下圖是tumble window join的示意圖,但是下面join結果有些歧義,像是笛卡爾積。其實只要在join的時候加上where條件就不可能會產生下面笛卡爾積的情況了。

下圖還有一個資訊點,在最後一個視窗的時候,只有橙色流中有資料,綠色流中並沒有資料,那麼這個視窗的計算不會被觸發。

sliding Join 測試

/**
     * sliding Join 測試
     *
     * @param source20
     * @param source30
     * @return
     */
    public DataStream<Tuple3<String, Long, Double>> slidingJoin(DataStream<Tuple3<String, Long, Double>> source20, DataStream<Tuple3<String, Long, Double>> source30) {
        DataStream<Tuple3<String, Long, Double>> joinedStream = source20.join(source30)
                .where(e -> e._1().split("-")[1])//左流要join的欄位
                .equalTo(e -> e._1().split("-")[1])//右側流要join的欄位
                .window(SlidingEventTimeWindows.of(Time.milliseconds(50), Time.milliseconds(30)))//指定視窗型別和視窗大小
                .apply(new JoinFunction<Tuple3<String, Long, Double>, Tuple3<String, Long, Double>, Tuple3<String, Long, Double>>() {
                    @Override
                    public Tuple3<String, Long, Double> join(Tuple3<String, Long, Double> left, Tuple3<String, Long, Double> right) throws Exception {
                        return left._3() > right._3() ? left : right;
                    }
                });
        return joinedStream;
    }

sliding join示意圖:

interval join有一個需要注意的特點:有些事件可能在一個滑動視窗中沒有被join但是在另外一個滑動視窗中去唄join了。

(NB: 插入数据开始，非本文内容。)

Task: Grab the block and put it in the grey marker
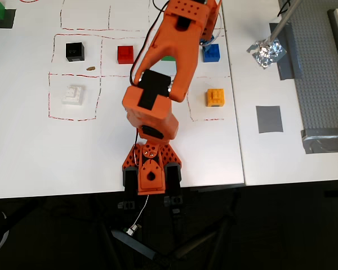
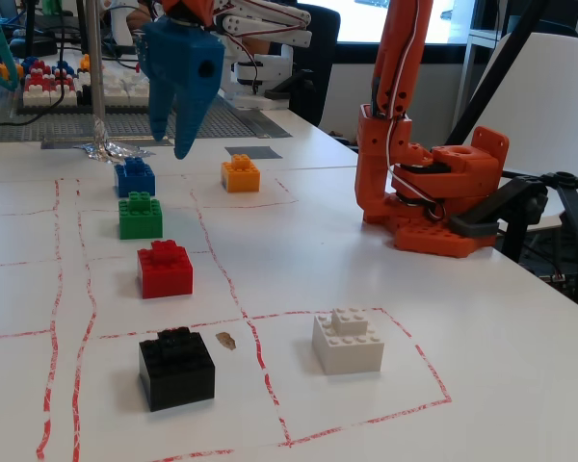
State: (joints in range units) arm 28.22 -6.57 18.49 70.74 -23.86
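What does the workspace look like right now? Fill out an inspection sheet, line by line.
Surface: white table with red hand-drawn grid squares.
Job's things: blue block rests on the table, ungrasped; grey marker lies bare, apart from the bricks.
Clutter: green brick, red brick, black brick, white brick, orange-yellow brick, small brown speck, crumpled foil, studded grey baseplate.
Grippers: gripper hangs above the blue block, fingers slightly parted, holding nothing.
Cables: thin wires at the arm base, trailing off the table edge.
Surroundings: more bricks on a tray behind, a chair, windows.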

比如上圖橙色2號事件,在藍色視窗中沒有與綠色流join,但是在後面的綠色視窗中卻與綠色3號join了。

Session Window Join測試

這種方式用到的場景好像不太多,如果哪天我用到了會在這裡補上筆記的。

import org.apache.flink.api.java.functions.KeySelector;
import org.apache.flink.streaming.api.windowing.assigners.EventTimeSessionWindows;
import org.apache.flink.streaming.api.windowing.time.Time;
 
...

DataStream<Integer> orangeStream = ...
DataStream<Integer> greenStream = ...

orangeStream.join(greenStream)
    .where(<KeySelector>)
    .equalTo(<KeySelector>)
    //指定Gap大小
    .window(EventTimeSessionWindows.withGap(Time.milliseconds(1)))
    .apply (new JoinFunction<Integer, Integer, String> (){
        @Override
        public String join(Integer first, Integer second) {
            return first + "," + second;
        }
    });

session window join示意圖:

上圖是session window示意圖。可以看到他的原理是通過兩個流的間隔時間劃分的視窗,這種視窗的數量非常不穩定。如果流中event間隔一直小於指定的GAP,那麼視窗會一直不觸發。換句話說,這種視窗的觸發相比其他視窗而言比較被動,完全是資料驅動的觸發,而不是時間驅動的觸發。

interval Join 測試

/**
     * interval Join 測試
     *
     * @param source20
     * @param source30
     * @return
     */
    public DataStream<Tuple3<String, Long, Double>> intervalJoin(DataStream<Tuple3<String, Long, Double>> source20, DataStream<Tuple3<String, Long, Double>> source30) {
        SingleOutputStreamOperator<Tuple3<String, Long, Double>> intervalJoinedStream = source20.keyBy(e -> e._1().split("-")[1])
                .intervalJoin(source30.keyBy(e -> e._1().split("-")[1]))
                .between(Time.milliseconds(-12), Time.milliseconds(9))
                //預設情況下上面的between條件是包含邊界的,如果不希望包含邊界可以使用下面兩個方法去除
                .lowerBoundExclusive()
                .upperBoundExclusive()
                .process(new ProcessJoinFunction<Tuple3<String, Long, Double>, Tuple3<String, Long, Double>, Tuple3<String, Long, Double>>() {
                    @Override
                    public void processElement(Tuple3<String, Long, Double> left, Tuple3<String, Long, Double> right, Context ctx, Collector<Tuple3<String, Long, Double>> out) throws Exception {
                        out.collect(left._3() > right._3() ? left : right);
                    }
                });
        return intervalJoinedStream;
    }

interval join示意圖:

上圖是interval join示意圖。之前遇到過一個場景。假設綠色流和黃色流是兩組人的運動軌跡。在黃色2位置,某人進了一家餐館,求跟黃色2號事件前後5分鐘同時進入這家餐館的綠色事件,使用interval join就很合適。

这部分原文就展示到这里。